Toutes
les poires ont des misères. C'est même ce qu'elles connaissent le mieux.
Comme elles ne savent ni le latin ni le beau langage, elles n'écrivent
pas. Elles ne publient ni romans ni poèmes, sont assez décevantes quand
elles racontent leur histoire. Elles n'ont pas de théories brillantes
sur l'existence, tout juste des proverbes. Elles aiment les chansons et
les fables, les mélodies faciles. C'est avec des larmes qu'elles montrent
bruyamment leurs émotions. Elles pensent avec leur chair. Toutes les polices
du monde savent s'y prendre avec les poires.

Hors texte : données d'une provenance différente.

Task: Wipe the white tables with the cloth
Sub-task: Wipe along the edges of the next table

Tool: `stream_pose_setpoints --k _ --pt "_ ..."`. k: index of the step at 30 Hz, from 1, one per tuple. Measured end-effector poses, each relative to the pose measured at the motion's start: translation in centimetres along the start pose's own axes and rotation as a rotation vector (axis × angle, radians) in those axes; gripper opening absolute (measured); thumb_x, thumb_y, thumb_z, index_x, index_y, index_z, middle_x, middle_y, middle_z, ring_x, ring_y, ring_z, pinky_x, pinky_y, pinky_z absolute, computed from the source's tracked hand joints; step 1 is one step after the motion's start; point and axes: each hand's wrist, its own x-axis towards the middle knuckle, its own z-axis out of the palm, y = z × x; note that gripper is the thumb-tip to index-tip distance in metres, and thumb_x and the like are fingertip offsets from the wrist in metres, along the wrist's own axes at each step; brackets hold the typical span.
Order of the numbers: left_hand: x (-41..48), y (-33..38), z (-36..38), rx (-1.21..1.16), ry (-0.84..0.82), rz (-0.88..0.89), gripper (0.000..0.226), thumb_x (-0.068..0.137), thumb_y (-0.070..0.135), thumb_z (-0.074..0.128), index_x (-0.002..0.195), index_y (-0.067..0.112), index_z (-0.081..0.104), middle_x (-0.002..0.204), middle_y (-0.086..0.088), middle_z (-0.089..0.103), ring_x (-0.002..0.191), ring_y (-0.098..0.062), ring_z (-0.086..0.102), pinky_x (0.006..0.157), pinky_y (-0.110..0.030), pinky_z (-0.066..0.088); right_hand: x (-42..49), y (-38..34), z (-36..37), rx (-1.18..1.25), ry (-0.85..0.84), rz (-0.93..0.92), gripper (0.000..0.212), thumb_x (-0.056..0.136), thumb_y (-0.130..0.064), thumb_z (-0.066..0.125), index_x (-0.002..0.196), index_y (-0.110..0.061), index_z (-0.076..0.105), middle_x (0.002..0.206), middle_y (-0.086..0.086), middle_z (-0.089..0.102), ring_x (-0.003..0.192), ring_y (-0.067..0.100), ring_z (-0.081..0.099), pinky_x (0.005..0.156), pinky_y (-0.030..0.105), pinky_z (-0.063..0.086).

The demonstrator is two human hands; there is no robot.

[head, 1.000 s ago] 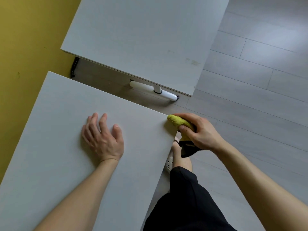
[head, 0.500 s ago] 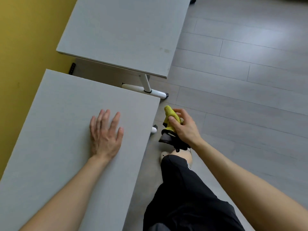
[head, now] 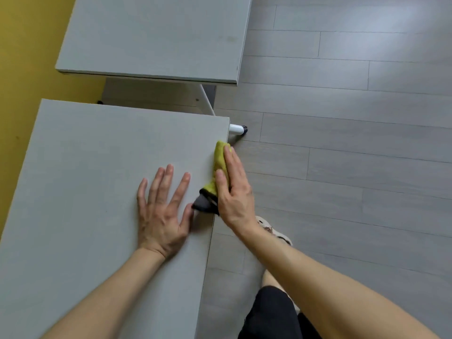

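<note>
Nothing readable is showing here: no lettering, label, brand mark or number is coming through on the near white table (head: 85,192), on the cloth (head: 220,157) at its right edge, or on the second white table (head: 146,37) beyond its far edge.
</note>
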Motion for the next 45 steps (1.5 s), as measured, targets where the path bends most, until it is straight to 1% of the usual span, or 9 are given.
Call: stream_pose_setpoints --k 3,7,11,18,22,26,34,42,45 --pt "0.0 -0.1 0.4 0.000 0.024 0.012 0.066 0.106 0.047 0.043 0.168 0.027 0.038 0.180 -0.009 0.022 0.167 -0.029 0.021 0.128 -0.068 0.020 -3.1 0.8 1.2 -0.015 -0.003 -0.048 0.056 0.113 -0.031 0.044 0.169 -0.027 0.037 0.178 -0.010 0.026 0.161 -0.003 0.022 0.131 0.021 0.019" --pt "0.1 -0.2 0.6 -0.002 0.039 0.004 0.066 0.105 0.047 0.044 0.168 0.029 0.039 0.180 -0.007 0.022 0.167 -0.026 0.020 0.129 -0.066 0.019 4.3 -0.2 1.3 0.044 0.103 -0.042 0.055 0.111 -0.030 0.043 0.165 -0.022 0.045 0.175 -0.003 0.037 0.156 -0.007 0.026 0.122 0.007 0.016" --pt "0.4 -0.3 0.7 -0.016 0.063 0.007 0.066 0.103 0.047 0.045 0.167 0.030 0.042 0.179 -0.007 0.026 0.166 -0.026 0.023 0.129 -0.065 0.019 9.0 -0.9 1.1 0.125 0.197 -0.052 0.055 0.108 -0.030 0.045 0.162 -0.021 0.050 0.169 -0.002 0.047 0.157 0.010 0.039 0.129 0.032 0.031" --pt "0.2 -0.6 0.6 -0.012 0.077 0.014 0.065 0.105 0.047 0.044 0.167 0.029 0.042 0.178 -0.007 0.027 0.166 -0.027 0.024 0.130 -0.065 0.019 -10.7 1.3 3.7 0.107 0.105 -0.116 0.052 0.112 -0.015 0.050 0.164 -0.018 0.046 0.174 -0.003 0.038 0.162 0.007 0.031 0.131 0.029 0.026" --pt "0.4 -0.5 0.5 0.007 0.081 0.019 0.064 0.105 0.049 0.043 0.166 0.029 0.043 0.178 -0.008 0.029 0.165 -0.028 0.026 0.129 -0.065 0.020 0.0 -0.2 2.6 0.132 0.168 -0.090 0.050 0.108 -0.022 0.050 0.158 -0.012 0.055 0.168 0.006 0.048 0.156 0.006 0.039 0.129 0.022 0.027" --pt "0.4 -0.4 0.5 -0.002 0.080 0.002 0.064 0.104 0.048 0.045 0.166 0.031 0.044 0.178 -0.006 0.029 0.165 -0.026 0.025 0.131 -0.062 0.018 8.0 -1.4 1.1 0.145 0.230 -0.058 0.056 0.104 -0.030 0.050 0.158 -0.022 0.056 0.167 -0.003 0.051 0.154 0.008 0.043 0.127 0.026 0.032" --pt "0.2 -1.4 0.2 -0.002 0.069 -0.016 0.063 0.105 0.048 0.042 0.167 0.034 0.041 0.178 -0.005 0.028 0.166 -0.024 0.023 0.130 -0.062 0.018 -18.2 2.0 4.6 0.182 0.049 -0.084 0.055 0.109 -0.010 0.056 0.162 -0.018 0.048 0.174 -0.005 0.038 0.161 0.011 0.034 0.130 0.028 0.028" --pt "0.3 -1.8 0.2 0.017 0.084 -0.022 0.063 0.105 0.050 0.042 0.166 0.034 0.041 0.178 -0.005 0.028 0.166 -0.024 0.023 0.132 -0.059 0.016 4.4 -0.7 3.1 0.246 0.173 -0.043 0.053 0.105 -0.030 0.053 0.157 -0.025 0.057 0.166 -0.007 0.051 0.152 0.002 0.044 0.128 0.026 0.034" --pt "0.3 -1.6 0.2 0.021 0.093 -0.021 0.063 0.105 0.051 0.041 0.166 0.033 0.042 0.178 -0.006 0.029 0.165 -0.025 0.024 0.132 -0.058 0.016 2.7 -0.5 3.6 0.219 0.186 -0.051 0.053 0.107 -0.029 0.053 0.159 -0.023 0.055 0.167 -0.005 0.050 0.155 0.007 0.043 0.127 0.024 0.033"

Les malins en viennent vite
à bout. Mais il arrive qu'elles résistent à tous les traitements, même
les plus effroyables, pour sauver ceux qu'elles aiment ou braver l'injustice.
Elles savent depuis toujours que l'homme n'est guère fréquentable, que
sa bonté tient à un fil. Que les saints, les philosophes, les savants
et les héros ne sont pas plus à l'endroit qu'à l'envers du monde. Que
les hommes sont omnivores et crédules. Que les plus dangereux croient
en leurs mensonges, comme le fou de Genève qui jeta cinq enfants sur le
pavé et jura que l'homme naît aussi bon que les poires.